JPS59197760A - Controller for refrigerator - Google Patents

Abstract

(57) [Summary] This bulletin contains application data before electronic filing, so abstract data is not recorded.

Description

DETAILED DESCRIPTION OF THE INVENTION The present invention relates to a control device for a refrigerator suitable for a refrigerator in which suction is strictly performed.

For refrigerators that have a wide temperature control range (-25°C to +25°C) and require strict temperature accuracy, such as the two-wheeled refrigeration system "Umi", it is necessary to use a temperature sensing element for temperature control. However, from a practical point of view, it also has the drawbacks mentioned above, although platinum temperature resistors have been used for a long time because they are usually highly accurate and have excellent linearity.

(1) It is an extremely expensive element.

(2) Because the temperature coefficient is small (approximately 04Ω/'C),
It is easily affected by the resistance of the IJ-wire and the contact resistance of the connection part, and the accuracy may deteriorate.

This poses a problem in terms of stability (reliability).

(3) Methods to improve the drawback of (2) above include a method of compensating for error resistance in the adjustment stage and a method of using a Blinozi circuit configuration (4-wire type), but the former method is effective against environmental stresses such as vibration and shock. The change in contact resistance due to influence is due to the addition of force, and the latter has the disadvantage of making the already expensive product even more expensive.

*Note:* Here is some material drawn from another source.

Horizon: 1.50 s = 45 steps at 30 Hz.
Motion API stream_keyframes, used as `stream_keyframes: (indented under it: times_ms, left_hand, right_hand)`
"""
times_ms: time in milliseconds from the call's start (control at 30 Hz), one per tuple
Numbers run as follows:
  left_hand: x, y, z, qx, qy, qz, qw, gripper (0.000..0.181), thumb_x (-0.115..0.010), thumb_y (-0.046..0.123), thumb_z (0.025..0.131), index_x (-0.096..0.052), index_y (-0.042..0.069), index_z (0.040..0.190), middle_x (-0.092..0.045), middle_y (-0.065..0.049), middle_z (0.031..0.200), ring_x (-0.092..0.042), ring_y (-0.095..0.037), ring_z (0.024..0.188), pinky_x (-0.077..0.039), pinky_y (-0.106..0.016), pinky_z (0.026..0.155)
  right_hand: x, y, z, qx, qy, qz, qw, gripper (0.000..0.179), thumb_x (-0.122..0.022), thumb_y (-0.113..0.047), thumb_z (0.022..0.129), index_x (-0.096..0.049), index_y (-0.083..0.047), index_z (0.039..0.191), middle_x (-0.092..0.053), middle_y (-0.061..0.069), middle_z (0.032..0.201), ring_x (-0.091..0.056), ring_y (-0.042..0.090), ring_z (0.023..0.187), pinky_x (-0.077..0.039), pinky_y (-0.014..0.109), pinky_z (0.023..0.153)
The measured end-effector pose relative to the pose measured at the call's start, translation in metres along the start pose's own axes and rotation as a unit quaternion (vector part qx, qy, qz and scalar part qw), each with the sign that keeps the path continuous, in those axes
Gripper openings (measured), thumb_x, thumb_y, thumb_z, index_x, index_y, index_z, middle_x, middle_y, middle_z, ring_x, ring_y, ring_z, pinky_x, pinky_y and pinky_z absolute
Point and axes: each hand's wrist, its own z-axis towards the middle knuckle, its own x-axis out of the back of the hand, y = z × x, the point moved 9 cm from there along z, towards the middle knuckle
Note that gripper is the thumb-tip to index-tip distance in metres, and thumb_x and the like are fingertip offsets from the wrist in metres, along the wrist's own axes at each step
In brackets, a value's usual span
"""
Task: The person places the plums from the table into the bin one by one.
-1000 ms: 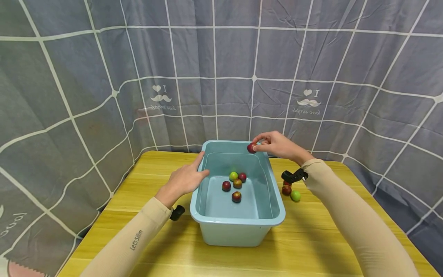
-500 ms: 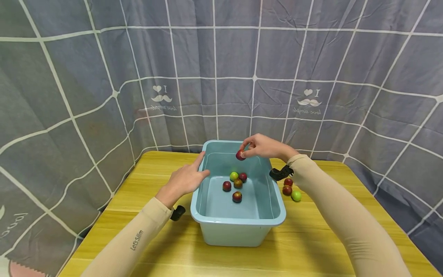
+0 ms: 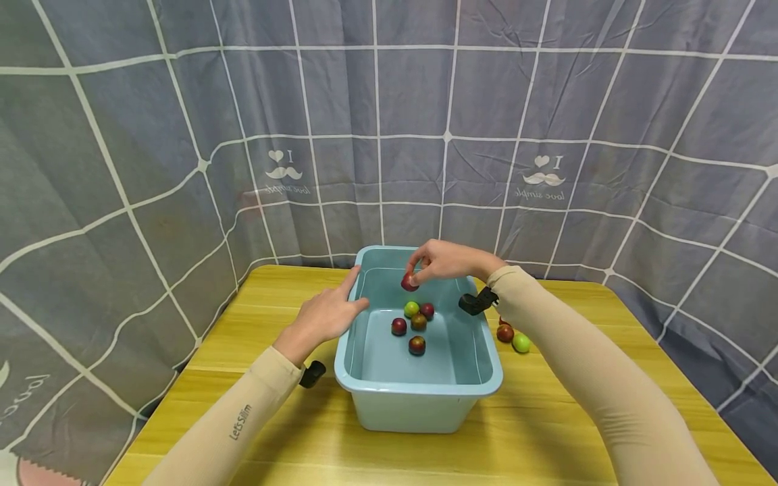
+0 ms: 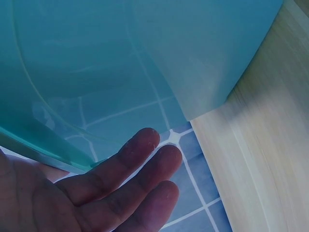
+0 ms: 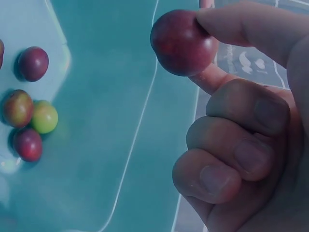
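At the far left, a grey curtain (image 3: 152,263) with a white grid hangs in soft folds, wrapping the left side, back and right side of the room; a pinkish patch (image 3: 45,472) shows in the bottom left corner. In front of it lies the surface (image 3: 243,324), yellowish wood with visible grain. From its left edge reaches a beige sleeve (image 3: 231,418) with dark lettering, a black wrist device (image 3: 313,374) and the left hand (image 3: 322,314), its fingers spread and extended at the left rim of a light-blue tub (image 3: 419,389). Behind the tub, the curtain bears mirrored moustache and heart prints. Five small round fruits, one green and the others reddish, lie on the tub's floor. Above them, toward the far end, the right hand (image 3: 446,260) pinches a dark red fruit (image 3: 409,281) between thumb and index finger, the other fingers curled in. Right of the tub, a green fruit (image 3: 521,342) and a reddish fruit (image 3: 505,333) sit on the surface, with another partly hidden behind the right arm.
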Motion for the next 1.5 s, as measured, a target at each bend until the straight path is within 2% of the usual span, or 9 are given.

The present invention has been proposed in view of the above points, and its purpose is to provide an inexpensive and inexpensive temperature control device for use in refrigerators that have a wide temperature control range and require high temperature accuracy. The aim is to realize something that has accuracy and surface reliability.

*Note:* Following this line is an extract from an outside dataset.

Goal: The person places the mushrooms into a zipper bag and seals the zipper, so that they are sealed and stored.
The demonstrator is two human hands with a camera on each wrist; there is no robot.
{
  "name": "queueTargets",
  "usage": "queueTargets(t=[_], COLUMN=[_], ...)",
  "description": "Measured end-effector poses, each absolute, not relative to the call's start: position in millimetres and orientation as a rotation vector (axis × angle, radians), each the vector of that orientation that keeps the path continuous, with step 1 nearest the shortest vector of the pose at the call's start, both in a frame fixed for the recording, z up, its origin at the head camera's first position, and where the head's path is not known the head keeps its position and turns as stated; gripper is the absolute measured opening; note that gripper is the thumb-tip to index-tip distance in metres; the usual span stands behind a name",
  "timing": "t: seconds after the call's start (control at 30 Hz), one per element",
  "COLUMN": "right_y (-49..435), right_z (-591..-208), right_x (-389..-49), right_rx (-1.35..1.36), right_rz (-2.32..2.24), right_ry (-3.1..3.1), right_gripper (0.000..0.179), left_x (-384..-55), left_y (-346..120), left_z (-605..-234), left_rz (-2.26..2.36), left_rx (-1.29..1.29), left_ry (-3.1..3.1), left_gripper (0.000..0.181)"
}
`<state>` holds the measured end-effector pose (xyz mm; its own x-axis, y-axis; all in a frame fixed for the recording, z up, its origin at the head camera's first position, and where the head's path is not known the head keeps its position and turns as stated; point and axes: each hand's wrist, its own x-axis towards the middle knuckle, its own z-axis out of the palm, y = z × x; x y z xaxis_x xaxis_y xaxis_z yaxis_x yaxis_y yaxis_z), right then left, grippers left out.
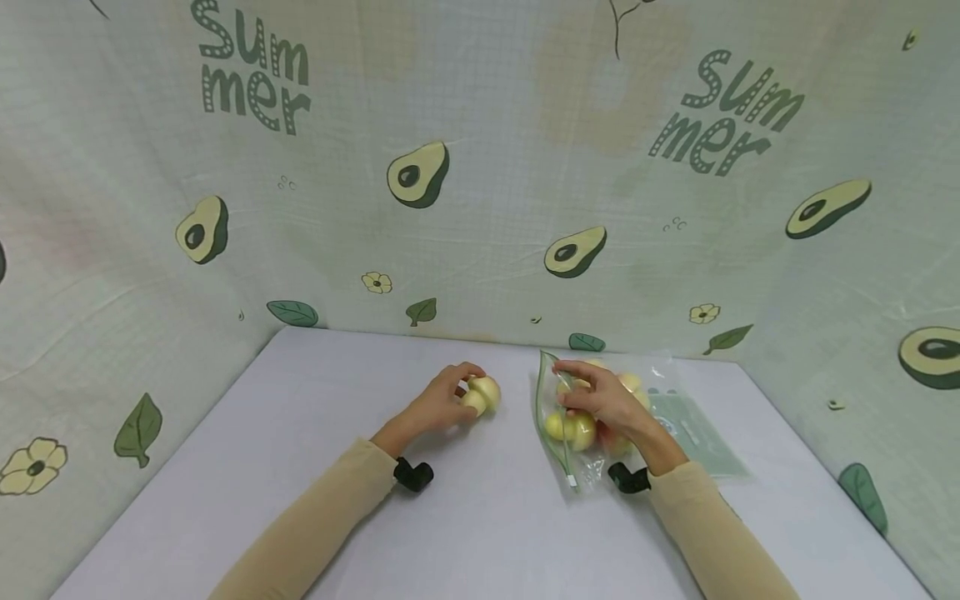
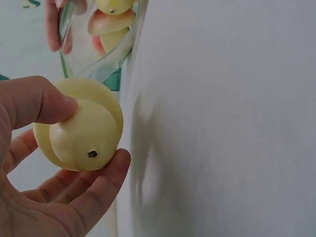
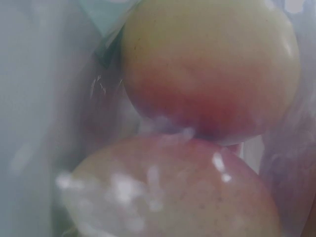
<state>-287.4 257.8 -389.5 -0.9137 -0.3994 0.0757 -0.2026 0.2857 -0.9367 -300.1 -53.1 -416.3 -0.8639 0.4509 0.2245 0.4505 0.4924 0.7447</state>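
My left hand grips a pale yellow pear-shaped fruit above the white table. In the left wrist view, the thumb presses on the smaller lobe of the fruit, which has a dark spot, and the fingers curl beneath. My right hand holds the edge of a clear zip bag with a green rim. Several yellow and reddish fruits are inside the bag. Through hazy plastic, the right wrist view shows two yellow-red fruits close up; the right hand's fingers are not clear there.
A pale green flat panel lies at the right end of the bag. The white table stretches forward to a hanging cloth printed with avocados and leaves, which also closes off both sides.
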Motion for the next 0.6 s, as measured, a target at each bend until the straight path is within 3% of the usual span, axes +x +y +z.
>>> queueTargets(t=[0.6], right_y=[258], right_z=[-389], right_x=[-287], right_rx=[-0.572], right_rz=[-1.690], right_ry=[2.376], right_gripper=[0.060], left_x=[-287], left_y=[-31], left_z=[-417], left_rz=[1.325], left_rx=[0.916], left_ry=[2.614], left_gripper=[0.052])
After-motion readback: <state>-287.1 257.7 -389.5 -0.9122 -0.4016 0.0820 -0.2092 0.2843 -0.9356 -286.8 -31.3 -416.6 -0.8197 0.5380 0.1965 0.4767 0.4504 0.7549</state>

The present invention (lt) as a temperature detection element for temperature control.

An element with non-linearity is used as an output characteristic with respect to temperature in the temperature control range required for the refrigerator, and the characteristics of the element are corrected so that the temperature can be controlled with the required accuracy in the required temperature control range. The gist of this is a control device for a refrigerator, which is characterized by the provision of a correction means, and is generally used as a temperature detection element, is inexpensive, has a wide temperature control range, and requires strict temperature accuracy When non-linearity is noticeable and accuracy cannot be ensured up to that temperature, an element with non-linear output characteristics is used, and a means for correcting the non-linear characteristics of this element is provided. Since problems in terms of accuracy are covered by the correction, it is possible to obtain a control device that is inexpensive, highly accurate, and highly reliable.

The present invention will be explained below based on seven examples.

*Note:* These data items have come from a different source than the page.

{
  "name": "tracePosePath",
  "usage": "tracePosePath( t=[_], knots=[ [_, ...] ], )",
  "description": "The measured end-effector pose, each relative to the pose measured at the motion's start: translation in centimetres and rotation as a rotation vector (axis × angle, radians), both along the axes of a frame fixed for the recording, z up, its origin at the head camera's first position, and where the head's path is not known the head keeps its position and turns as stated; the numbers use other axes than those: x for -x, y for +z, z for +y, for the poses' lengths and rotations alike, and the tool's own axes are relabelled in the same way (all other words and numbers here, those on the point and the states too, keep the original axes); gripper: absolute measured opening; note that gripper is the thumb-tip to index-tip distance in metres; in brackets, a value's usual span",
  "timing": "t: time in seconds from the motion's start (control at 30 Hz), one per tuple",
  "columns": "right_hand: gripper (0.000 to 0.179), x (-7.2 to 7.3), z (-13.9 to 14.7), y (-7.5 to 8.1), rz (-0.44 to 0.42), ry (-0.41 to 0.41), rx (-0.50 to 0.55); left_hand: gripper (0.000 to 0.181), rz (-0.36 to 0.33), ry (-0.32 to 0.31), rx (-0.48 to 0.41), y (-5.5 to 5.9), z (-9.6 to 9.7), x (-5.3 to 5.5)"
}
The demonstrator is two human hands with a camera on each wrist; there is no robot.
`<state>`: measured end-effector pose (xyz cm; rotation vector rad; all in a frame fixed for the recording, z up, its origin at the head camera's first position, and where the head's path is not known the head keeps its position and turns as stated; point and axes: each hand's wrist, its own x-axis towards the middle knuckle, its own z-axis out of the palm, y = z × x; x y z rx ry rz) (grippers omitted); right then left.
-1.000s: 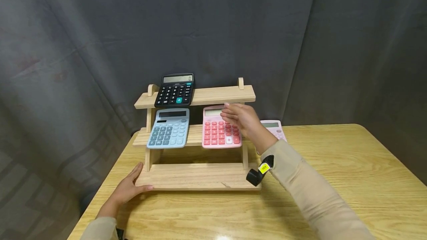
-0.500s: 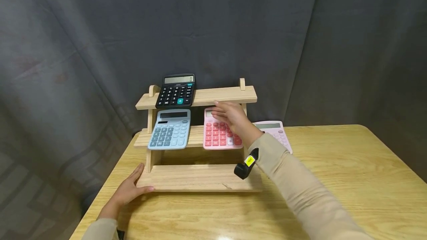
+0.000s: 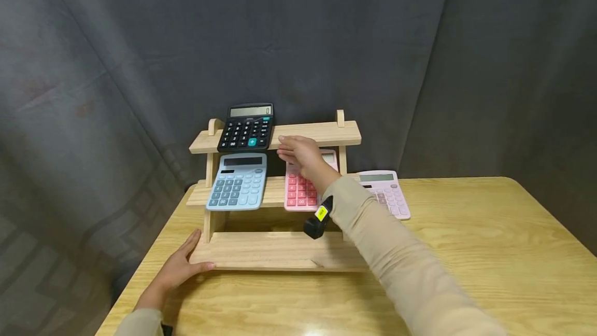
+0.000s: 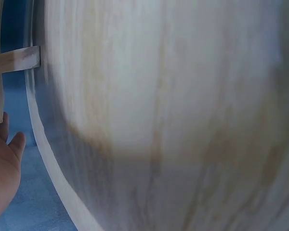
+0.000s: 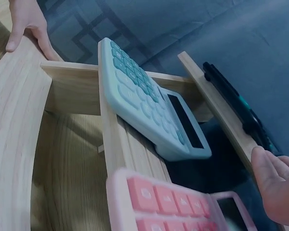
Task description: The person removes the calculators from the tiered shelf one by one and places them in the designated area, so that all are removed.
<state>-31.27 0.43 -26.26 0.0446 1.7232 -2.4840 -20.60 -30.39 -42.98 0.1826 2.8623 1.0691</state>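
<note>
My left hand (image 3: 178, 266) rests at the left front corner of a three-tier wooden display rack (image 3: 275, 250), thumb at the front edge and fingers along the side. With fingers extended, my right hand (image 3: 305, 157) reaches over a pink calculator (image 3: 298, 191) towards the top tier. Its fingertips are close to the right side of a black calculator (image 3: 244, 131); in the right wrist view, whether they touch that calculator (image 5: 241, 108) is unclear. A light blue calculator (image 3: 237, 183) leans on the middle tier, left of the pink one, which the right hand partly covers.
A pale pink calculator (image 3: 387, 196) lies at the right of the rack on the wooden table (image 3: 475, 237), partly behind the right sleeve. Grey curtain (image 3: 303, 40) hangs close behind the rack. Rounded wooden stops (image 3: 340, 118) stand on the top tier's ends.
My right hand has moved left across the pink calculator, towards the black one. More of the pale pink calculator shows now. The left hand stays at the rack's corner.
</note>
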Motion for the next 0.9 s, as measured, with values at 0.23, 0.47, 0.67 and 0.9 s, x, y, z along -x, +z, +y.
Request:
tracePosePath(
  t=[0.23, 0.47, 0.67, 0.9],
  knots=[
    [0.032, 1.3, -2.3, -1.1, 0.017, -0.04, 0.032, 0.098, 0.023, -0.007, -0.019, -0.2, -0.1, 0.0],
    [0.037, 1.3, -3.3, -1.0, 0.005, -0.03, 0.0, 0.099, 0.021, 0.01, -0.032, -0.6, 0.2, 0.0],
    [0.038, 1.5, -3.8, -0.7, -0.017, -0.095, -0.065, 0.1, 0.012, 0.011, -0.043, -0.5, 0.2, 0.1],
    [0.041, 1.6, -4.6, -0.7, -0.029, -0.133, -0.014, 0.098, 0.034, -0.002, -0.025, -0.3, -0.1, 0.0]
  ],
)
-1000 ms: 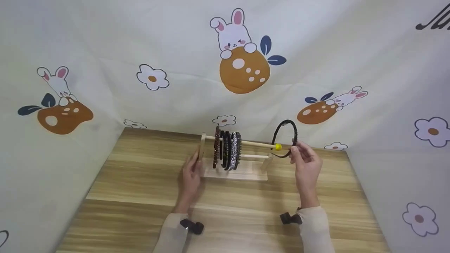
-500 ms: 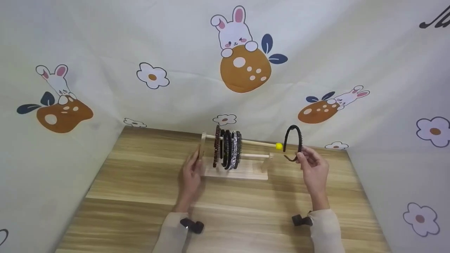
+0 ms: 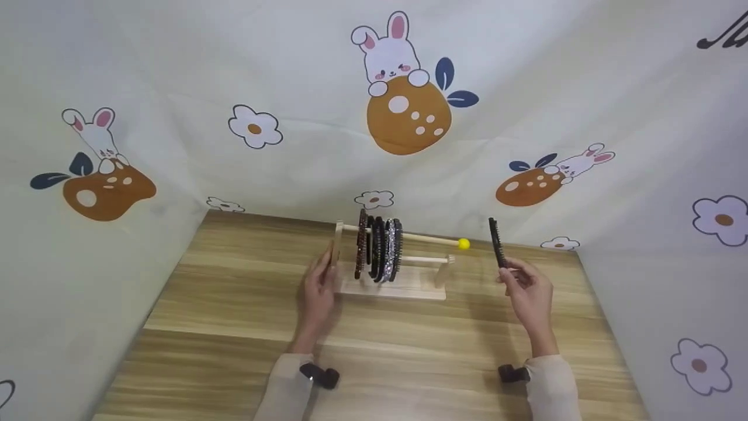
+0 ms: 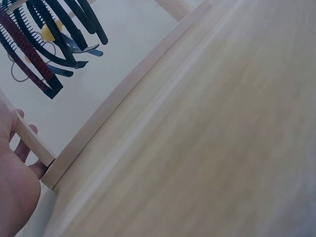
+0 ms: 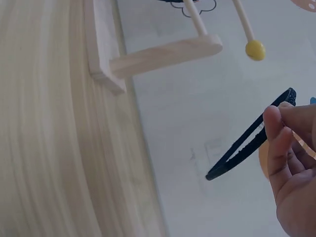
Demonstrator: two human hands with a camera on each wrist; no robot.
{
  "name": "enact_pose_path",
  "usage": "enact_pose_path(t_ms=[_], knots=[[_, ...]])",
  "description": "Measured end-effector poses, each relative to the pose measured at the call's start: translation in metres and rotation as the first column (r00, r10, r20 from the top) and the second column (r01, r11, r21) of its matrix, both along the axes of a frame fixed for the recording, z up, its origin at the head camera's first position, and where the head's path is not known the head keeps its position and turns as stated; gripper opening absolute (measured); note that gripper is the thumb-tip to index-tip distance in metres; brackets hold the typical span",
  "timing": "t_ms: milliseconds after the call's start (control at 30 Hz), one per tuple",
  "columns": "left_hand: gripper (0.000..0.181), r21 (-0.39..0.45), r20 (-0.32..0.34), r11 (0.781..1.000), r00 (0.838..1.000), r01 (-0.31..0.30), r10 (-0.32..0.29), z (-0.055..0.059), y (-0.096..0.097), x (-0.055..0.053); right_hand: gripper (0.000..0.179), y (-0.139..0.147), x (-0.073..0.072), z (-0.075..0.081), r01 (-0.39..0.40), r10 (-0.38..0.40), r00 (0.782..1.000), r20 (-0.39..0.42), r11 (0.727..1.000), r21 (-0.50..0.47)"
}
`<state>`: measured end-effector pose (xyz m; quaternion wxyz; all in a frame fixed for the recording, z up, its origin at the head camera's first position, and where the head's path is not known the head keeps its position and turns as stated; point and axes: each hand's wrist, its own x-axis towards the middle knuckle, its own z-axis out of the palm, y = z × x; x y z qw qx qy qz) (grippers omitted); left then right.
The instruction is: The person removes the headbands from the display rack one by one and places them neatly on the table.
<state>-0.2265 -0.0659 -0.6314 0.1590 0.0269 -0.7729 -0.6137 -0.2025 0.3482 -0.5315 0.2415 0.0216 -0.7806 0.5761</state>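
My right hand (image 3: 530,292) pinches a black toothed headband (image 3: 496,242) by one side, held up to the right of the wooden headband stand (image 3: 380,290). It appears nearly edge-on in the head view; the right wrist view shows the thin black loop (image 5: 239,148) slanting away from thumb and fingertips. At the stand's left end, my left hand (image 3: 318,292) grips the upright post (image 4: 34,141), its fingers showing behind the wood in the left wrist view. Several headbands (image 3: 378,248), some black, one silver glittery and one dark red, hang together on the upper rod (image 3: 432,238).
A yellow ball (image 3: 463,244) caps the upper rod's right end, apart from the held headband. The lower rod (image 3: 423,259) runs to a short right post (image 5: 168,55). Behind the wood-grain table (image 3: 234,280) rises a white cloth (image 3: 304,175) printed with rabbits and flowers.
My right hand has drawn the headband off past the yellow ball, moving right and slightly nearer, and turned it from a visible loop to edge-on. My left hand stays on the stand.
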Motion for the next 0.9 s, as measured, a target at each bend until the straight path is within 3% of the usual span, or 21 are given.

In FIGS. 1 to 4, l is a compressor, 2 is a condenser,
3 is a throttle device and a 4-place evaporator, and the above constitutes a refrigeration cycle. Reference numeral 5 denotes a control device that controls the compressor 1 via a temperature control circuit 8 based on the temperature detected by the thermistor-side temperature resistance element 7 that detects the temperature of the indoor air 6 and the temperature set by the digital temperature setting device 9. It is designed for ON/OFF control. In addition, in the above-mentioned refrigeration cycle and control device, only relevant parts are shown and other parts are omitted.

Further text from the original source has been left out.